[mrtg] Odd Behavior with mrtg + rrdtool

Tue Jun 3 17:50:47 CEST 2008

On Tue, 2008-06-03 at 10:40 +1200, Steve Shipway wrote:

> 
> A two second interval is extremely short! 8-o
> 
> I would suggest you check the obvious firstly
> - Are you using SNMPv2?  If not, do so, if possible.

I tried it both with and without SNMPv2. There was no perceptible
difference between the graphs.

> - Are you generating so much test traffic that the SNMP packets are being dropped?
> - With a 2sec interval, this can mean that the interval is smaller than the SNMP timeout or retries time.  Any delay would cause data to be skipped, and possibly interpolated or set to zero (do you have unknaszero set?)  Maybe your MRTG server has slow disks that cannot keep up with the IO stream and it needs to freeze occasionally to flush the output buffer, missing data polls?

I verified with Wireshark that for every SNMP request sent out a response was received in a timely fashion (~1ms)

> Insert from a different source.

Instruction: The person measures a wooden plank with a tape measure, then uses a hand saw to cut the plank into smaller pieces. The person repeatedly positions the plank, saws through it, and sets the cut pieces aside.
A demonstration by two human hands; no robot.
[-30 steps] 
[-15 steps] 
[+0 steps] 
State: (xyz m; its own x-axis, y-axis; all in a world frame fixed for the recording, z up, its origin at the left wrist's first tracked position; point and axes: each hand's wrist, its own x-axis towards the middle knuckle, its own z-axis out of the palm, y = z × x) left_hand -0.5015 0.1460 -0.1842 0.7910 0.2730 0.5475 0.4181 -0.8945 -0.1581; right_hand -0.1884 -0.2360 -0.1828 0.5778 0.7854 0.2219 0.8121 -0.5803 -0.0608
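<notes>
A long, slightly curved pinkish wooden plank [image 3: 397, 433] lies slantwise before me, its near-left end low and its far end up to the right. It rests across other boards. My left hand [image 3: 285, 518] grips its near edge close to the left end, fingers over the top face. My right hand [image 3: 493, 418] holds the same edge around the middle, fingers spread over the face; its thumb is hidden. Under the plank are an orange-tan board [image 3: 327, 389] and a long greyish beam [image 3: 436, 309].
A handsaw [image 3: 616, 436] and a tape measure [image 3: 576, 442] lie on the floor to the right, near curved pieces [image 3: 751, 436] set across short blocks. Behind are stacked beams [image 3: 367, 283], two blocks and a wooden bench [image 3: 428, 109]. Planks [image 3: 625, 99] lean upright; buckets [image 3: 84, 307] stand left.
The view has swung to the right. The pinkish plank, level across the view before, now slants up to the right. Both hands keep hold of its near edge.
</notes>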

> I am guessing that the odd dips are when the counter wraps around, or rather when the MRTG or RRD code thinks it /might/ have wrapped around.  Setting to SNMPv2 will make this less frequent and less likely, although a 2sec poll is unlikely to be wrapping until some crazy number of gigabits per second.  Maybe the MRTG wrap detection code gets a bit dodgy at these high poll frequencies?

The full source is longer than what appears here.